This time of year, things hidden become visible. Hard ground softens, wildflowers spring forth. Dark branches etched against gray skies blossom in purplish-red, pinkish-white, green-green leaves against a pure blue backdrop. What was dormant comes to life.
Noticing this enlivening enables me to make some sense of resurrection, to have intimations of a hidden reality that my measly, impaired five senses cannot detect. Reality is more amazing, more colorful, more spacious than I can see, hear, feel, taste or smell.
Jesus of Nazareth appeared to most of the people of his day as just another poor Palestinian Jew. Yet those who loved him began to intuit that there was more to him. Through the Easter experience, they came to see him and themselves by a different Light. The hidden, Holy Spiritual dimension became visible to them as their hearts were awakened by Love.
Resurrection, for me, has something to do with the hidden becoming apparent. Gerard Manley Hopkins referred to this usually invisible dimension of reality as “God’s Grandeur.” It seems we humans are able to develop a type of “sixth sense” that can apprehend “the dearest freshness deep down.”

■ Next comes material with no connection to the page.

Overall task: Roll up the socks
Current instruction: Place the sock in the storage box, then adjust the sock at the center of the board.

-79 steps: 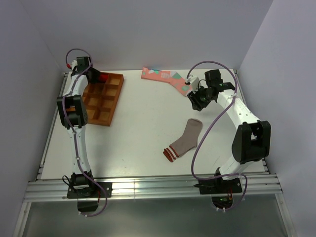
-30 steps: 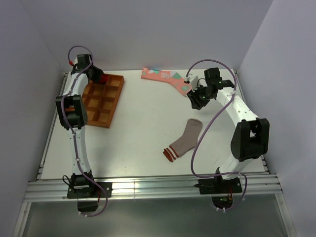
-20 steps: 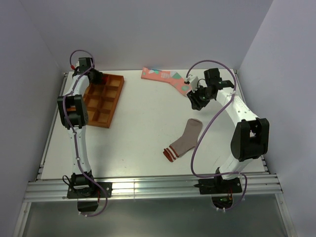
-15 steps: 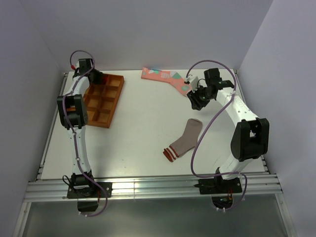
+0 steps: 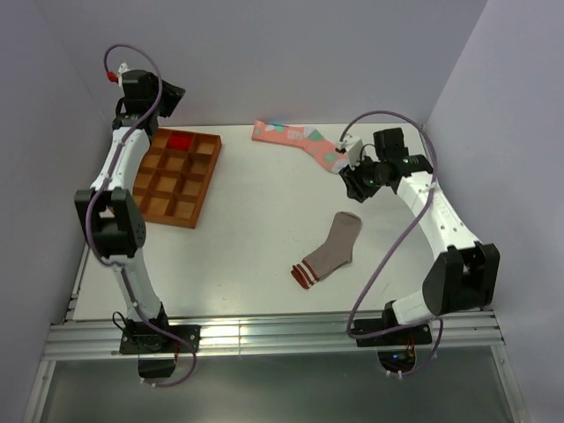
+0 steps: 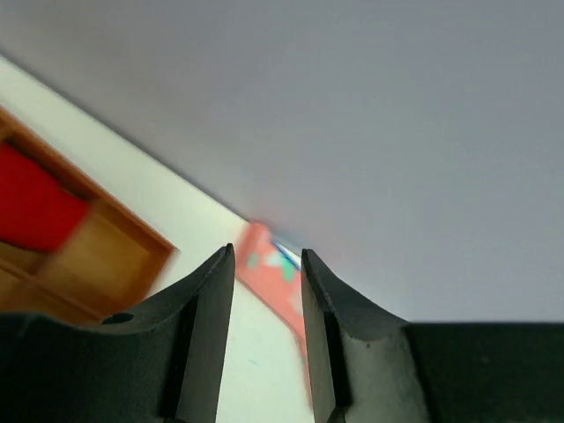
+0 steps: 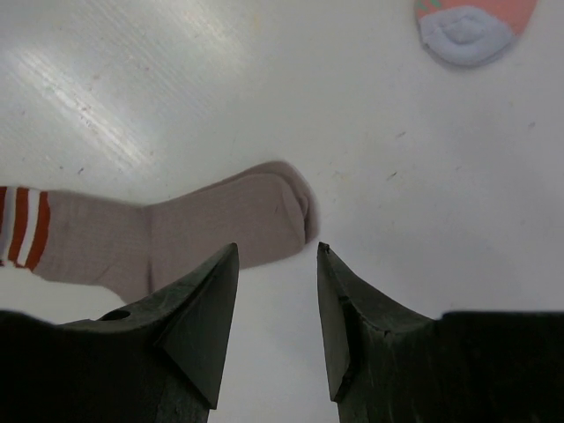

I have seen deep-down compassion for the homeless in a five-story building on the Campus for Human Development. I have heard the dearest, fearless honesty while sitting in Al-Anon meetings. I have smelt grace in the freshly baked bread friends have brought me in times of distress.
The story of Jesus of Nazareth’s life reveals that “sixth sense” is activated when our hearts awaken—when we love.